History

United Kingdom
- Name: Aveley
- Namesake: Aveley, Essex
- Builder: J. Samuel White
- Commissioned: 3 February 1954
- Decommissioned: 1982
- Identification: Pennant number: M2002
- Fate: Given to Woolwich Sea Cadet Corps in 1983

General characteristics
- Class & type: Ley-class minehunter
- Displacement: 164 tons
- Length: 107 ft (33 m)
- Beam: 22 ft (6.7 m)
- Draught: 15.5 ft (4.7 m)
- Propulsion: 2 Paxman diesel 550 hp (410 kW)
- Speed: 14 knots (26 km/h; 16 mph) max
- Complement: 15–22
- Armament: 1 × 20 mm gun

= HMS Aveley =

Minehunter of the Royal Navy

HMS Aveley was a inshore minehunter of the Royal Navy. Aveley was built by J. Samuel White at their Cowes, Isle of Wight shipyard, being launched in 1953 and completing the next year. She remained in Royal Navy service until 1982, spending several years laid up in reserve, and from 1963 to 1980 was used for training at Portsmouth. In 1983, the ship was sold to the Woolwich Sea Cadets and renamed TS Woolwich. Woolwich was scrapped from November 1986.

==Design and description==
In the early 1950s, the Royal Navy had a requirement for large numbers of minesweepers to counter the threat to British shipping from Soviet mines in the event of a conventional Third World War. The navy's existing minesweepers were obsolete, while the increasing sophistication of modern mines meant the mine warfare forces could not be supplemented by requisitioned fishing vessels as had been done in previous wars. Large orders were placed for coastal minesweepers (the ) and for smaller inshore minesweepers and minehunters intended to operate in inshore waters such as river estuaries (the and classes). As the navy did not have sufficient human resources to operate all the required ships in peacetime, it was planned to lay a large number up in reserve, so they could be crewed by reservists (in many cases the crews of the fishing boats which would previously have been used in the same role) in time of emergency.

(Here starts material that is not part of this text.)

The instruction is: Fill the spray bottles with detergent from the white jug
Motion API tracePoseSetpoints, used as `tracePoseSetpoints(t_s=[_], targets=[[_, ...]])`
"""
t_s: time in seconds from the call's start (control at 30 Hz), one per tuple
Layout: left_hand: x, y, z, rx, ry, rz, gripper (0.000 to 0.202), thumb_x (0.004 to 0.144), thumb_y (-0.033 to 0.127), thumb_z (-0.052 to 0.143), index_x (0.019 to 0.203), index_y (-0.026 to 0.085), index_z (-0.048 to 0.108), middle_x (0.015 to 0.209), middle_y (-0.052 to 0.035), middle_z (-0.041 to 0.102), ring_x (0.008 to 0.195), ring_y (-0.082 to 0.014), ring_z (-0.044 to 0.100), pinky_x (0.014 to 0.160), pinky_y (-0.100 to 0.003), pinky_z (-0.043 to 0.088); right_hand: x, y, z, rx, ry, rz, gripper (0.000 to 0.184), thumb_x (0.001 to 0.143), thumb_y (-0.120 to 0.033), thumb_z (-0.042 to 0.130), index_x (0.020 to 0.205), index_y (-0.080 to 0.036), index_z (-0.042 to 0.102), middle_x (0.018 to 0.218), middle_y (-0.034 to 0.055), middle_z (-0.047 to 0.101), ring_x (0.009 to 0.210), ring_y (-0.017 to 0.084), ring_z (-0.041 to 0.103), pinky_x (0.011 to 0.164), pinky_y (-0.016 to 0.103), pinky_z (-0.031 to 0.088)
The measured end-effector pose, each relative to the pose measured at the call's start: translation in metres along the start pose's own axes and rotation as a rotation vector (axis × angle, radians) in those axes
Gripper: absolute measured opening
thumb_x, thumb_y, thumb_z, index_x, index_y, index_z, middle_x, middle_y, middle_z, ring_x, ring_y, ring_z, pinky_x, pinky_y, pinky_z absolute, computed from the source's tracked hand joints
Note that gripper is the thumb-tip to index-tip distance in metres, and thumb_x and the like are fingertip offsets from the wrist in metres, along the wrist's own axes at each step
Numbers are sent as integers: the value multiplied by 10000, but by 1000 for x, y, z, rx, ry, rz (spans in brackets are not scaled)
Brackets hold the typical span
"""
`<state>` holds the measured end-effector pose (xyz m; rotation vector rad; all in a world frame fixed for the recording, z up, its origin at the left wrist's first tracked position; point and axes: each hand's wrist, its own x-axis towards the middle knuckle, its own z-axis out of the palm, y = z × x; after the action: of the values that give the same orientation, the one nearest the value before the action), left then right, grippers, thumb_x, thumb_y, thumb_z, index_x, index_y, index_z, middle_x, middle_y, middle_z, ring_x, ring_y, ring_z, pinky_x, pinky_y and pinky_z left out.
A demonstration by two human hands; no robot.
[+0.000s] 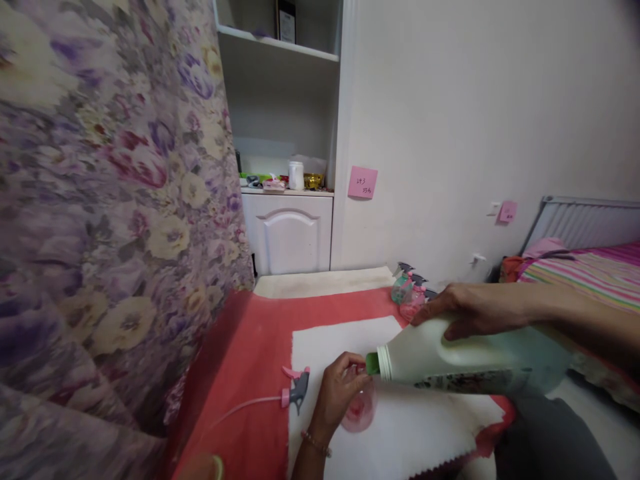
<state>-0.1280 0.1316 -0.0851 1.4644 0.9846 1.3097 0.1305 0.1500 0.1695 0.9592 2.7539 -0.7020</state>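
Observation:
My right hand [475, 310] grips a large white jug [465, 363] by its handle and holds it tipped on its side, its green spout [372, 364] pointing left. My left hand [340, 393] is wrapped round a small clear pink bottle [359, 408] that stands on a white cloth [400, 433], right under the spout. A pink and grey spray head [296, 388] with a thin white tube lies on the cloth's left edge, just left of my left hand.
The white cloth lies over a red cloth [250, 373] on the surface. Two small spray bottles [410, 293] stand at the far edge by the wall. A flowered curtain [110, 220] hangs at the left. A white cupboard [289, 230] stands behind, a striped bed [590, 267] at the right.

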Motion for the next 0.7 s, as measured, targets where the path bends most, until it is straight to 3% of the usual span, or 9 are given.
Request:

The Leys were of composite construction, with aluminium alloy framing and wooden planked hulls. Aveley was 106 ft 9 in long overall and 100 ft 0 in between perpendiculars, with a beam of 21 ft 9 in and a draught of 5 ft 6 in. Displacement was 123 LT standard and 164 LT deep load. Aveley was powered by two Paxman diesel engines, with a total power of 700 bhp. This gave a speed of 13 kn. The Leys were armed with a single Bofors 40 mm gun or an Oerlikon 20 mm cannon. Aveley seems to have been initially armed with a Bofors gun, but by 1979, was recorded as being armed with a 20 mm gun. The ship had a peacetime crew of 15, that would increase to 22 in times of war.

== History ==
Aveley, originally to be called Grey Bantam, was ordered on 9 September 1950, was launched at J. Samuel White's Cowes, Isle of Wight shipyard on 16 February 1953, and was completed on 3 February 1954. The ship was immediately placed into the 51st Minehunting Squadron. In 1956, the ship deployed during the Suez Campaign as part of Operation Musketeer and it was planned to take part in an effort to clear naval mines and obstructions from the harbour at Alexandria in advance of an amphibious landing. Aveley reached Malta in September and participated in preparatory drills, but the landing site was shifted to Suez and all minehunters were ordered back to the United Kingdom by October.

Aveley was placed into reserve at Rosneath in 1957 and was moved to a cradle onshore the following year. It remained there until 1963 when it became a training tender at Plymouth, where it remained until 1980. Aveley was placed on the disposal list in 1982. On 21 May 1983, the ship was sold to the Woolwich Sea Cadet Corps and renamed TS Woolwich. In February 1986, the ship was replaced by the Ton-class minesweeper , and on 21 November 1986, arrived at the Portsmouth shipbreaking yard of Pounds for scrapping.